登里享平に抜かりはなかった。脇坂泰斗が退場になったその瞬間に、ベンチに猛然とダッシュした。 5月12日に国立競技場で行…

 登里享平に抜かりはなかった。脇坂泰斗が退場になったその瞬間に、ベンチに猛然とダッシュした。

 5月12日に国立競技場で行われた多摩川クラシコは、川崎フロンターレがFC東京に1-2で敗れる結果に。そんな試合のターニングポイントの一つが、オンフィールドレビューを経て脇坂にレッドカードが出た52分の場面だった。一人少なくなることで、当然のことながら選手の並びは変わらざるを得ない。その指示を鬼木達監督から受ける役割を自ら勝って出たのが登里だった。

「システムも変わりますし、そこら辺で、しっかりとやることもはっきりしますし」

 そう話す登里は「そこから我慢してから行かないといけないっていうのも思ってたので」と話す。数的に優位になったFC東京の攻勢を受けるのはやむを得ない。その上で川崎はまず1点を取る必要があった。難しい条件の中、最終的に鬼木監督は中盤を一枚削った4-3-2というシステムを採用して一人少ない試合を戦った。そんな試合終盤の戦いについて登里が説明してくれた。

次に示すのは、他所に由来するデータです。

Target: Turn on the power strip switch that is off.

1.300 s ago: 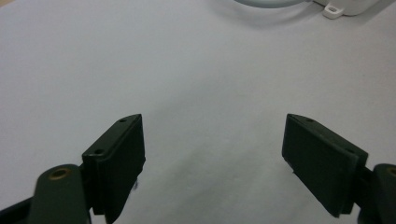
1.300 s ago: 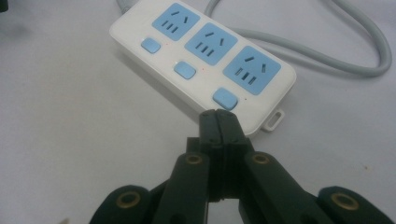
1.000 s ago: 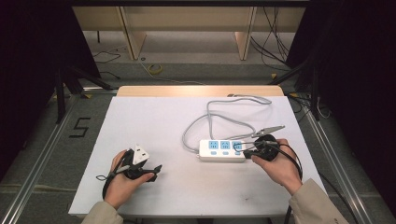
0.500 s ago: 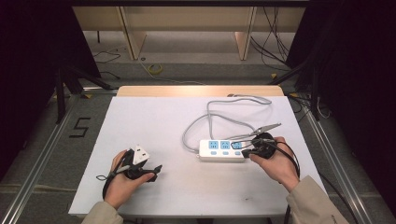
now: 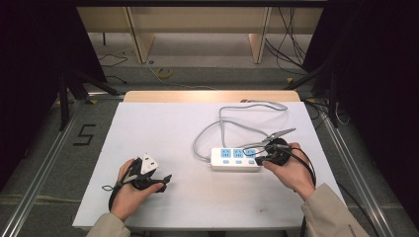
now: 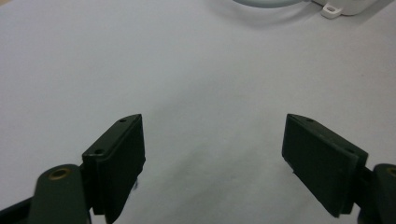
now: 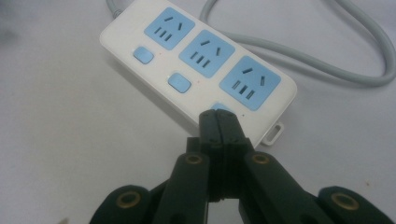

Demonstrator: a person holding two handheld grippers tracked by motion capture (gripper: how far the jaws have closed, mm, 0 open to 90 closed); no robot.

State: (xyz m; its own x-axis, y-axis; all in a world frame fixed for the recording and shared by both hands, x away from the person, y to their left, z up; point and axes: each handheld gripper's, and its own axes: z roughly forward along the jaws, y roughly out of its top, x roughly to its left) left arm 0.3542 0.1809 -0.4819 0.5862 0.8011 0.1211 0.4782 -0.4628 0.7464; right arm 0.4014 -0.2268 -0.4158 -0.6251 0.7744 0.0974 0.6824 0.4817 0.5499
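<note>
A white power strip [image 5: 235, 158] with three blue sockets lies on the white table [image 5: 163, 123], right of centre, its grey cable [image 5: 222, 121] looping away toward the far edge. The right gripper [image 7: 218, 122] has its jaws pressed together with nothing between them, and their tips rest on the blue switch [image 7: 219, 108] at the end of the strip nearest that hand. The left gripper [image 6: 212, 154] sits well apart from the strip, low over bare table near the front left, its jaws spread wide and empty. In the high view the person's left hand [image 5: 131, 190] holds it near the table's front edge.
</note>
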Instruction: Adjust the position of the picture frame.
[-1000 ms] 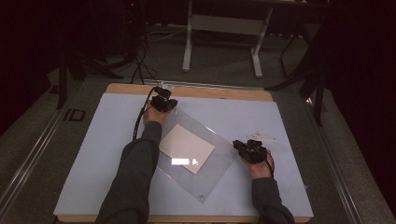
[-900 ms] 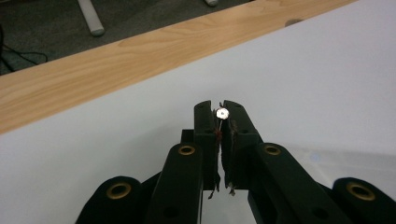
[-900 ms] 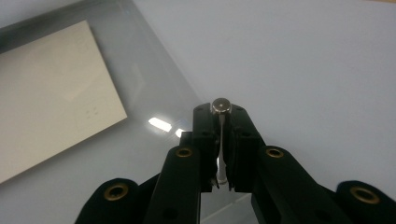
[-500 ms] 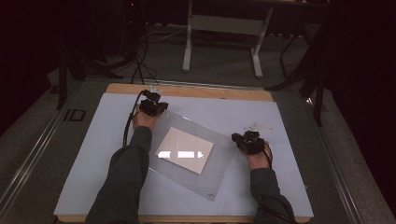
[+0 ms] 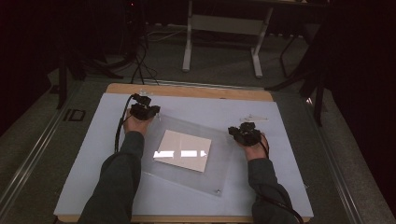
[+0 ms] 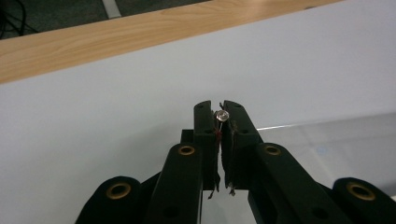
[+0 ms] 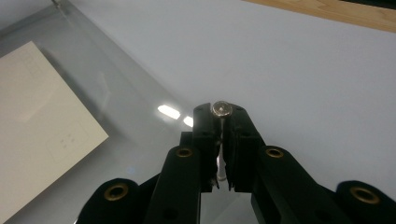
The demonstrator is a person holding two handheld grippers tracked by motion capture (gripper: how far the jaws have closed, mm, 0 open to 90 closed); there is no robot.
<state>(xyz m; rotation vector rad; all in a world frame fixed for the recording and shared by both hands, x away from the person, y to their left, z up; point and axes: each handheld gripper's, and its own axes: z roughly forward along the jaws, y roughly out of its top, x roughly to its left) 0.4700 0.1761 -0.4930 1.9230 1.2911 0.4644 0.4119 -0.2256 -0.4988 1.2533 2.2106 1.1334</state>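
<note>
Wooden table (image 5: 187, 91) under a pale blue mat (image 5: 280, 140), largest thing here, wood edge showing along the far side. On the mat, skewed to its edges, a clear acrylic sheet (image 5: 219, 163), with a white square card (image 5: 183, 150) seen about its middle, whether on or under the sheet impossible to tell. Small screw (image 5: 217, 190) at the sheet's near corner.

Held at two opposite corners: far-left corner in the left gripper (image 5: 142, 110), right corner in the right gripper (image 5: 244, 132). Sheet stretched between the two, card well apart from both and lying roughly midway.

In the left gripper view: jaws pressed together on the thin sheet edge, a round screw head (image 6: 222, 115) sitting right at the tips between them, sheet (image 6: 327, 140) running off to the right of the jaws, mat (image 6: 116, 107) and table edge (image 6: 93, 37) beyond.

In the right gripper view: jaws likewise pinched on the sheet's corner, a round screw head (image 7: 221, 109) at the tips, sheet (image 7: 116, 93) spreading left with the card (image 7: 42, 126) under or on it, bare mat (image 7: 303, 79) to the right.

No containers on the table. Cables trailing from each gripper back along the sleeves.
</note>
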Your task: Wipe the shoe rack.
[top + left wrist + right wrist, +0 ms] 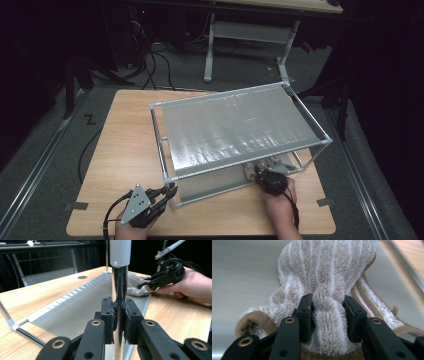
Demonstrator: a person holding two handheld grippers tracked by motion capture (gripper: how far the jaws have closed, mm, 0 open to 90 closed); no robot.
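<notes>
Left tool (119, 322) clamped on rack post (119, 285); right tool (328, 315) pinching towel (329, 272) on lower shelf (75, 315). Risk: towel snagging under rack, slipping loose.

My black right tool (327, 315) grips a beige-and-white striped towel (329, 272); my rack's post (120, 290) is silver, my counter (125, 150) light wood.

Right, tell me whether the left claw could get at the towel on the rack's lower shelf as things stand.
Probably not: the left claw is clamped on the rack's front corner post, and the towel lies at the shelf's far end, gripped by the right claw.
</notes>
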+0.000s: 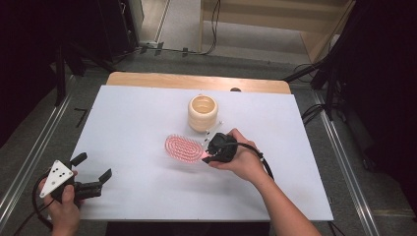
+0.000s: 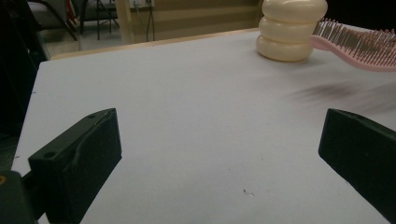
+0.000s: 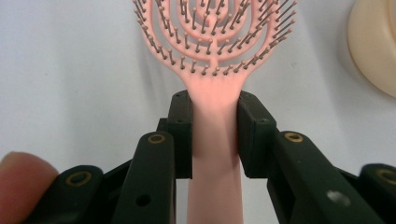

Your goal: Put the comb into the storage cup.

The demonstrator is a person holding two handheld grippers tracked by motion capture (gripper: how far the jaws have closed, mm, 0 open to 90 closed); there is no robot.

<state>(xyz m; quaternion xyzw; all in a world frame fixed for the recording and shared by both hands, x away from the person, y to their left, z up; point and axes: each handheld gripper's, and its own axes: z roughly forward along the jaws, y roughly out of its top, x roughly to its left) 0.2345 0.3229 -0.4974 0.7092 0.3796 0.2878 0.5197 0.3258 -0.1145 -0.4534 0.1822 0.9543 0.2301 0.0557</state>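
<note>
- The white table (image 1: 128, 132) is carrying everything; the high view is showing its full extent, with a bare wooden strip (image 1: 196, 81) running along the far edge, while the left gripper view is showing the same surface low and at a grazing angle.
- The cream ribbed cup (image 1: 202, 112) is standing upright near the table's middle. From above, its open mouth is showing; in the left gripper view (image 2: 292, 29) its stacked rounded rings are showing side-on; in the right gripper view it is appearing as a curved edge (image 3: 373, 44) at the right border.
- The pink hairbrush (image 1: 183, 147) is sitting just in front of the cup, near it but apart. Its long axis is running roughly left to right across the table in the high view, head pointing to the person's left, handle toward the right hand, bristles facing up. The left gripper view is showing the head (image 2: 359, 46) raised clear of the table, with a blurred shadow beneath it. The right gripper view is showing the concentric bristle rows (image 3: 215, 32) close up.
- The right gripper (image 3: 215, 135) is pinching the hairbrush handle, one pad pressing on each side, just behind the head.
- The left gripper (image 1: 93, 169) is resting at the table's near left corner, well apart from the hairbrush, jaws spread wide with nothing between them.
</note>
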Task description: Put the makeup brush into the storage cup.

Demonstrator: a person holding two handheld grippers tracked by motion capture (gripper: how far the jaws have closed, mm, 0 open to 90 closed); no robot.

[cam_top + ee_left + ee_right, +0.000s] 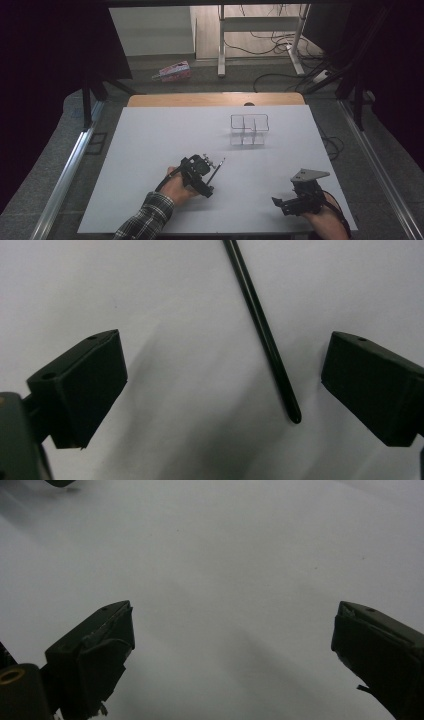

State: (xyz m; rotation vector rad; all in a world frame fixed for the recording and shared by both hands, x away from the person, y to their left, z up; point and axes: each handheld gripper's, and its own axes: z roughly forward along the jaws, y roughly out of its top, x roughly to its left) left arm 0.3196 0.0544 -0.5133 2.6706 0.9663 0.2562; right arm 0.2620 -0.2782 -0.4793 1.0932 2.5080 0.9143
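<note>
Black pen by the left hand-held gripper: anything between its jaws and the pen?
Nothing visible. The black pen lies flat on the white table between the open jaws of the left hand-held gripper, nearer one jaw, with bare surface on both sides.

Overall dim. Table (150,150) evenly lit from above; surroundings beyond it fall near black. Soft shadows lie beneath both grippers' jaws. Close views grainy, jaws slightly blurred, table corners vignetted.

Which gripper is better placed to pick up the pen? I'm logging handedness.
Left. The pen lies between the open jaws of the left gripper; the right gripper sits open, well apart from it.
</note>
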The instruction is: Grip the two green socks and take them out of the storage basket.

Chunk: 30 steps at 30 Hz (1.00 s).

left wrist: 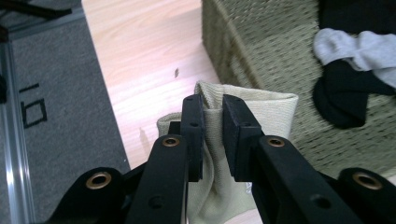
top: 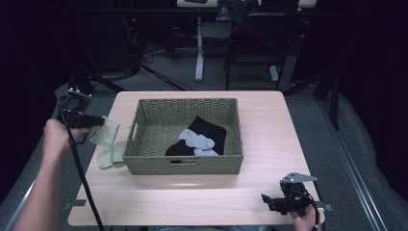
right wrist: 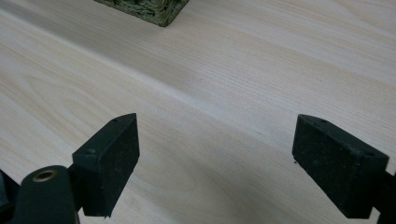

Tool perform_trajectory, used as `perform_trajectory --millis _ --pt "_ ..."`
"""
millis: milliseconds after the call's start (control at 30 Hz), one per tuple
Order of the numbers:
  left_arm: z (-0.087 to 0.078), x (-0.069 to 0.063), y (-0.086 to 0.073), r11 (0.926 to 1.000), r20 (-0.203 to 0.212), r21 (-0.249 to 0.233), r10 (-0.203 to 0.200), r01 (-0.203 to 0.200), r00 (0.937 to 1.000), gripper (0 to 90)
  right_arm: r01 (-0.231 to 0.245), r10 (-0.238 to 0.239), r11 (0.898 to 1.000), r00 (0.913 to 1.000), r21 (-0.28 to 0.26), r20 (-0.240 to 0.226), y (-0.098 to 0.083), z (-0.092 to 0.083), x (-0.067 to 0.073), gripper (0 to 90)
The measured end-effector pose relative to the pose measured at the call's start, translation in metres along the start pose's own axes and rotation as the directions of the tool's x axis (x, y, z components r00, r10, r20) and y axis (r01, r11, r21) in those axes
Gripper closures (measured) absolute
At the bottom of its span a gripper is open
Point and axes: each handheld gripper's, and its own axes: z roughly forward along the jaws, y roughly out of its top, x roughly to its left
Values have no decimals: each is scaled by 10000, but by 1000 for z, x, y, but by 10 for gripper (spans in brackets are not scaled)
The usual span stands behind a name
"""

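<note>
Our left gripper (left wrist: 212, 116) pinches the beige sock (left wrist: 261, 105) by its cuff at the table's left edge. We should lift it clear of the basket (top: 144, 115) wall before release; our right gripper (right wrist: 215, 154) rests wide and empty.

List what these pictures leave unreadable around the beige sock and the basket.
- Beige sock: in the left gripper view the left gripper, shut on its cuff, covers the middle; the lower end is cut off by the bottom edge.
- Basket: in the high view the near wall hides the floor behind it; the black socks and grey sock overlap, so their count is unclear.
- Right gripper view: the basket corner is cut off by the top edge.
</note>
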Motion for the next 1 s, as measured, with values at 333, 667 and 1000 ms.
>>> perform_trajectory --millis 333,667,1000 --pt "28 16 -32 9964 -211 198 -816 820 9964 791 4 -4 10000 10000 16 -4 0 0 0 144" --pt "64 15 -51 9921 -25 520 -1145 1145 9934 788 71 -71 9999 10000 153 26 0 0 0 144" --pt "103 7 -60 9880 208 819 -1327 1306 9909 771 81 -82 9998 9999 166 60 0 0 0 144"
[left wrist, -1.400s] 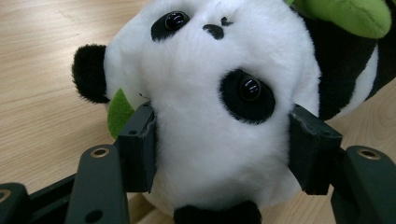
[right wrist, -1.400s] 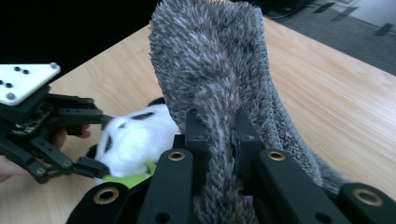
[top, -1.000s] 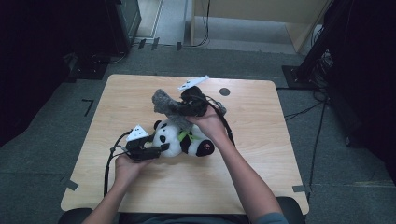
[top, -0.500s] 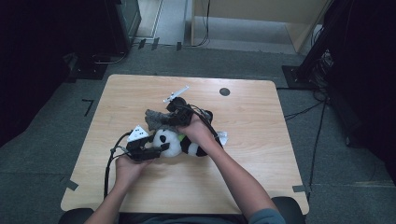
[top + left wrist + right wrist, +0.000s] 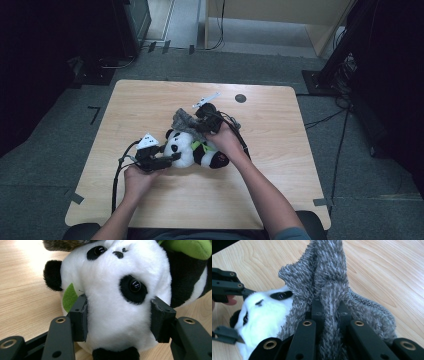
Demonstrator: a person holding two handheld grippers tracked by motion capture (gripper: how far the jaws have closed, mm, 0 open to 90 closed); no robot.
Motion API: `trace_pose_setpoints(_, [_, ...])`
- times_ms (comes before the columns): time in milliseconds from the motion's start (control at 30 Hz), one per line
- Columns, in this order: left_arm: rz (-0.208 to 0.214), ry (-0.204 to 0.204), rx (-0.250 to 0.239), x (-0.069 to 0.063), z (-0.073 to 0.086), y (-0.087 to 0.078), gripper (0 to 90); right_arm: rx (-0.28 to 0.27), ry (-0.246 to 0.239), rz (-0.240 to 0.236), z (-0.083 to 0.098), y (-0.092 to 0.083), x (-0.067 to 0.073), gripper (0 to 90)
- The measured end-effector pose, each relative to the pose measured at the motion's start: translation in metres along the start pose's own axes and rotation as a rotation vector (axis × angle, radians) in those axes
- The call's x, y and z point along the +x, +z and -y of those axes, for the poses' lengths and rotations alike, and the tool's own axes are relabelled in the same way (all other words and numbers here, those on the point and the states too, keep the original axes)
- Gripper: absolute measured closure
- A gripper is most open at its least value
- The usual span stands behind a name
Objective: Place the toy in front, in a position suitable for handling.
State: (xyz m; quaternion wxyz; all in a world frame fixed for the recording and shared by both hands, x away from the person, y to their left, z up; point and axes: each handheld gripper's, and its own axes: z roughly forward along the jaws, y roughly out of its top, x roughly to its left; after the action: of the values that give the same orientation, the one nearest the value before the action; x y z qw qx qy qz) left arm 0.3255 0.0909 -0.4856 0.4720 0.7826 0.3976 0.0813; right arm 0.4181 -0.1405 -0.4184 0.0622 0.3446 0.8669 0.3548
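A pale wooden table point(image 5: 150, 105) carries everything, with a small dark round spot point(image 5: 240, 98) on its far side, well apart from the right gripper's fingers. Grey floor surrounds it, with cables and dark equipment beyond the far edge.

The panda plush point(image 5: 192, 150) lies on its side near the middle of the table. In the left gripper view its white head point(image 5: 117, 290) sits between the two pads, with a green leaf point(image 5: 70, 296) just outside one pad and the black body beyond the other. The left gripper point(image 5: 165, 161) lies nearly level on the tabletop, pointing at the head; its jaws have just been closing, and each pad point(image 5: 80, 315) now presses into the fur of the head. The left hand point(image 5: 137, 180) grasps the gripper from behind, forearm coming up from the near edge.

A grey fuzzy cloth point(image 5: 185, 120) hangs bunched over the far side of the panda's head. The right gripper point(image 5: 197, 122) pinches a fold of it; in the right gripper view the fingers point(image 5: 318, 308) stand close together with the shaggy cloth point(image 5: 329, 277) squeezed between them, the rest draping down onto the panda's face just beside the fingertips. The right hand point(image 5: 225, 140) reaches over the panda's body, wrist bent so the gripper angles towards the left one, whose jaws show at the edge of that view
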Motion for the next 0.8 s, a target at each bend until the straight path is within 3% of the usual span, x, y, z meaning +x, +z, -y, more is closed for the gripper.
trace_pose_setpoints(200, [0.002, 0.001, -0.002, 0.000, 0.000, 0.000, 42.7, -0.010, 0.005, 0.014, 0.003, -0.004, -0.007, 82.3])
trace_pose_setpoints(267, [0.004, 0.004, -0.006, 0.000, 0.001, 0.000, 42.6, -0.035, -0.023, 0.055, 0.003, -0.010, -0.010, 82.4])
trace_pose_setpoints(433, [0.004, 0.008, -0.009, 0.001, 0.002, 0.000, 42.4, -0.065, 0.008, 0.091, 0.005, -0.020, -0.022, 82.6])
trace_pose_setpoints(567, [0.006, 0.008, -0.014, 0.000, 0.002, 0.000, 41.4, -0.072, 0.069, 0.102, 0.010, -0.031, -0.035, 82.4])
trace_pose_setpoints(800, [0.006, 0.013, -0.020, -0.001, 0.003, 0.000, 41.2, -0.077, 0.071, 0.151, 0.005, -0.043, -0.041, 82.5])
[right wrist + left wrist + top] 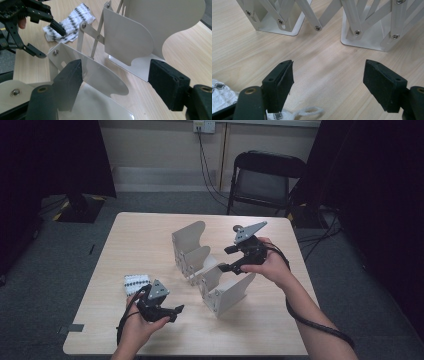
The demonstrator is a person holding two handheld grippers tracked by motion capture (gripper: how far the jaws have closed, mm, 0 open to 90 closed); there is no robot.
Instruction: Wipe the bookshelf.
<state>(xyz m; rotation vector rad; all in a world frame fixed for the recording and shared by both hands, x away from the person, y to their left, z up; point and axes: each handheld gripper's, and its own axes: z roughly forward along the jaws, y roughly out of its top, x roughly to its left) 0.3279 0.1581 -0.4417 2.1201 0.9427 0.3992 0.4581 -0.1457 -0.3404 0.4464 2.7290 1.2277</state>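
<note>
The rack (210, 267) stands mid-desk (140, 235), its long axis running diagonally from far left to near right. The right gripper (231, 259) holds spread fingers around a rack panel, not pinching. Near-left of the rack, beside a cloth (135, 282), the left gripper (176, 312) has spread, empty fingers.

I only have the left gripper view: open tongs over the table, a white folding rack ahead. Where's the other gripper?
Observer: The right tongs are at the rack, reaching in from the person's right side, near its middle.
Operator: Are they gripping it?
Observer: No. In the right gripper view they stand open, with one plate in the gap and the right pad well clear of it.
Operator: What's the white stuff at my bottom edge?
Observer: A folded cloth with rows of black dots, lying on the table by the left tongs, apart from the rack.
</note>
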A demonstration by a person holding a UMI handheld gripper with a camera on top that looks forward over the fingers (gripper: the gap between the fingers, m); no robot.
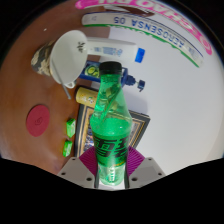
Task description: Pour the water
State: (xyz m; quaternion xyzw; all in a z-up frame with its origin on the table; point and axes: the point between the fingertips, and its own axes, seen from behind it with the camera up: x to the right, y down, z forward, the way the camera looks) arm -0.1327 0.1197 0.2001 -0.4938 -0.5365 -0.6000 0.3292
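A red coaster [38,119] lies on the brown table [175,110].

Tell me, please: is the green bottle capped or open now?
Capped. The green bottle stands upright between the fingers of the gripper, and a green cap sits on its neck. How much liquid it holds, I cannot tell.

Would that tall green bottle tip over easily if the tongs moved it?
Probably: the green bottle is tall and narrow, so likely top-heavy. Its glossy plastic may be slippery. The tongs grip it low, so its top could sway.
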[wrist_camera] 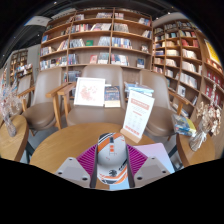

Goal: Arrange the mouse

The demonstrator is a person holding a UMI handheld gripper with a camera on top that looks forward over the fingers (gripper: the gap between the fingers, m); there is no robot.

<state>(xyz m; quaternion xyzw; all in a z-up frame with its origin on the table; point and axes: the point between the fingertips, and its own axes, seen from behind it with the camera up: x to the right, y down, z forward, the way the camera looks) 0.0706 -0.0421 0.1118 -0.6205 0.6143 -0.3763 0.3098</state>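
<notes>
A white and grey computer mouse with orange stripes sits between my gripper's two fingers, lifted above a round wooden table. The gripper is shut on the mouse: the magenta pads press on both of its sides. A light blue mouse mat lies on the table just right of the fingers, partly hidden under them.
An upright sign card stands on the table beyond the mouse. Wooden chairs ring the table. A book display stand sits behind. Tall bookshelves fill the back wall. A flower vase stands at the right.
</notes>
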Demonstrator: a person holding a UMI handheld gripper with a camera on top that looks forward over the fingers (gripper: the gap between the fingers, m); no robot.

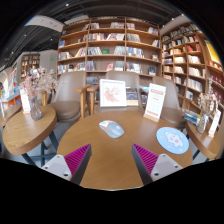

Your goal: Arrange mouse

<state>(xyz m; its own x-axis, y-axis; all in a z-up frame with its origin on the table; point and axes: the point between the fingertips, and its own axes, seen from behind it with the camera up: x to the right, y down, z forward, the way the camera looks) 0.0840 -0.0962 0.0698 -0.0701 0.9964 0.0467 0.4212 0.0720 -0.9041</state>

「カミくん(上福元)を入れたビルドアップだとか、そういうのもできましたし」

 また、プレスを掛けてくる相手との駆け引きについて言及。

「相手もスライドしに来てて、それで相手のサイドバックも結構食いついてくるなと思いながら、駆け引きしながらポジション取って」

 その上で、「ダイヤ(遠野大弥)とかもいましたし、そうやって、動かしていければなと思っていました」とも話す。

■「負けてる時だからこそ、やらないといけない」

 数的不利の試合の中、登里は退場した脇坂が巻いていたキャプテンマークを、橘田健人が入る77分ごろまで引き継いでチームを牽引。その一環が、主審とのコミュニケーションだった。

「いつもそうなんですけど、やはりああいう展開で、(勝っているFC東京が試合終盤に)時間を使ってくるだろうし、そういった細かいところ、逐一、時間のところでコミュニケーションを取ったりとかで、そこは負けてる時だからこそ、やらないといけない。そういったところで、コミュニケーション取れればと思いました」

 結果的に同点ゴールは生まれなかったが、影で勝利のために最善を尽くした登里の姿勢はさすがだった。